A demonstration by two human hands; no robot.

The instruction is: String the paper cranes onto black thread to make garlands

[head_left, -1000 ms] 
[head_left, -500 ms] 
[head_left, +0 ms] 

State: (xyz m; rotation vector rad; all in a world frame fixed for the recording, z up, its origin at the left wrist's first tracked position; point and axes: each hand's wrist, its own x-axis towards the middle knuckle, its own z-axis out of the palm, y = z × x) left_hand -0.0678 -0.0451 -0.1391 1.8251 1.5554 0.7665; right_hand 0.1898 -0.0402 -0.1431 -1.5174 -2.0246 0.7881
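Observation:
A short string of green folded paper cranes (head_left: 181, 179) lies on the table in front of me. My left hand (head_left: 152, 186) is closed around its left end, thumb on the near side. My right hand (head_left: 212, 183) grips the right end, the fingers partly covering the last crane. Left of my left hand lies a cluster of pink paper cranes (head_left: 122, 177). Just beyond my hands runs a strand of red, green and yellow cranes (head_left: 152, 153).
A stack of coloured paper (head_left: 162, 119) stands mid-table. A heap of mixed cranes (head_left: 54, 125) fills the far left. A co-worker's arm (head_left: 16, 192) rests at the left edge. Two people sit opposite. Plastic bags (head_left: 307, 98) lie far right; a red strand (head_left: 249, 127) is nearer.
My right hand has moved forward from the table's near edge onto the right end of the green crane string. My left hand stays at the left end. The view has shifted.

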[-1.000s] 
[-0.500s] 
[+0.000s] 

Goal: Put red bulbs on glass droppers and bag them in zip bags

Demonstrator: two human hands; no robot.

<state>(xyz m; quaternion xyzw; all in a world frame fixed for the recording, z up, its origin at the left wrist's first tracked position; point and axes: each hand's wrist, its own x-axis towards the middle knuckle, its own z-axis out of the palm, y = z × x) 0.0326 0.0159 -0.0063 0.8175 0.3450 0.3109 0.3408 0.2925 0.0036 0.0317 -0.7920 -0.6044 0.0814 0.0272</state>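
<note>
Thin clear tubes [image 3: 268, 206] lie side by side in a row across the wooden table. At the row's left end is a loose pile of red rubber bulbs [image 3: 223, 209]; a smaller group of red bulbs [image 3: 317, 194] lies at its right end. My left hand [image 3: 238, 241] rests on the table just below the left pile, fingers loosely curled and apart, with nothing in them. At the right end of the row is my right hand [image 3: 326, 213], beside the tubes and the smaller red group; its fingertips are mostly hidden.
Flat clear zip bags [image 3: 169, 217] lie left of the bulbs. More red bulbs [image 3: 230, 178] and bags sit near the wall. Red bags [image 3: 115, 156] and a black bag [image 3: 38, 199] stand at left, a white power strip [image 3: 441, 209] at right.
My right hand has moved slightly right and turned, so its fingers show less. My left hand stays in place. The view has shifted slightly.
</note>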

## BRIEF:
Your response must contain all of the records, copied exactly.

## ANSWER AREA:
A demonstration by two human hands; no robot.

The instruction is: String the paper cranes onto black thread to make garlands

[head_left, -1000 ms] 
[head_left, -500 ms] 
[head_left, +0 ms] 

State: (xyz m; rotation vector rad; all in a world frame fixed for the recording, z up, its origin at the left wrist's first tracked position; point and axes: each hand's wrist, its own x-axis towards the middle knuckle, its own z-axis out of the palm, y = z × x) left_hand -0.0678 -0.0451 -0.1391 1.8251 1.5554 0.7665; right_hand 0.1898 -0.0402 -0.1431 -1.5174 -2.0246 0.7881
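Observation:
A short string of green folded paper cranes (head_left: 181, 179) lies on the table in front of me. My left hand (head_left: 152, 186) is closed around its left end, thumb on the near side. My right hand (head_left: 212, 183) grips the right end, the fingers partly covering the last crane. Left of my left hand lies a cluster of pink paper cranes (head_left: 122, 177). Just beyond my hands runs a strand of red, green and yellow cranes (head_left: 152, 153).
A stack of coloured paper (head_left: 162, 119) stands mid-table. A heap of mixed cranes (head_left: 54, 125) fills the far left. A co-worker's arm (head_left: 16, 192) rests at the left edge. Two people sit opposite. Plastic bags (head_left: 307, 98) lie far right; a red strand (head_left: 249, 127) is nearer.
My right hand has moved forward from the table's near edge onto the right end of the green crane string. My left hand stays at the left end. The view has shifted.
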
[-1.000s] 
[-0.500s] 
[+0.000s] 

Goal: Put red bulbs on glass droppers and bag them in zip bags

Demonstrator: two human hands; no robot.

<state>(xyz m; quaternion xyzw; all in a world frame fixed for the recording, z up, its origin at the left wrist's first tracked position; point and axes: each hand's wrist, its own x-axis towards the middle knuckle, its own z-axis out of the palm, y = z × x) 0.0326 0.0159 -0.0063 0.8175 0.3450 0.3109 0.3408 0.2925 0.0036 0.0317 -0.7920 -0.6044 0.0814 0.0272</state>
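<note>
Thin clear tubes [image 3: 268, 206] lie side by side in a row across the wooden table. At the row's left end is a loose pile of red rubber bulbs [image 3: 223, 209]; a smaller group of red bulbs [image 3: 317, 194] lies at its right end. My left hand [image 3: 238, 241] rests on the table just below the left pile, fingers loosely curled and apart, with nothing in them. At the right end of the row is my right hand [image 3: 326, 213], beside the tubes and the smaller red group; its fingertips are mostly hidden.
Flat clear zip bags [image 3: 169, 217] lie left of the bulbs. More red bulbs [image 3: 230, 178] and bags sit near the wall. Red bags [image 3: 115, 156] and a black bag [image 3: 38, 199] stand at left, a white power strip [image 3: 441, 209] at right.
My right hand has moved slightly right and turned, so its fingers show less. My left hand stays in place. The view has shifted slightly.
</note>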

Nothing remains to be added to the output.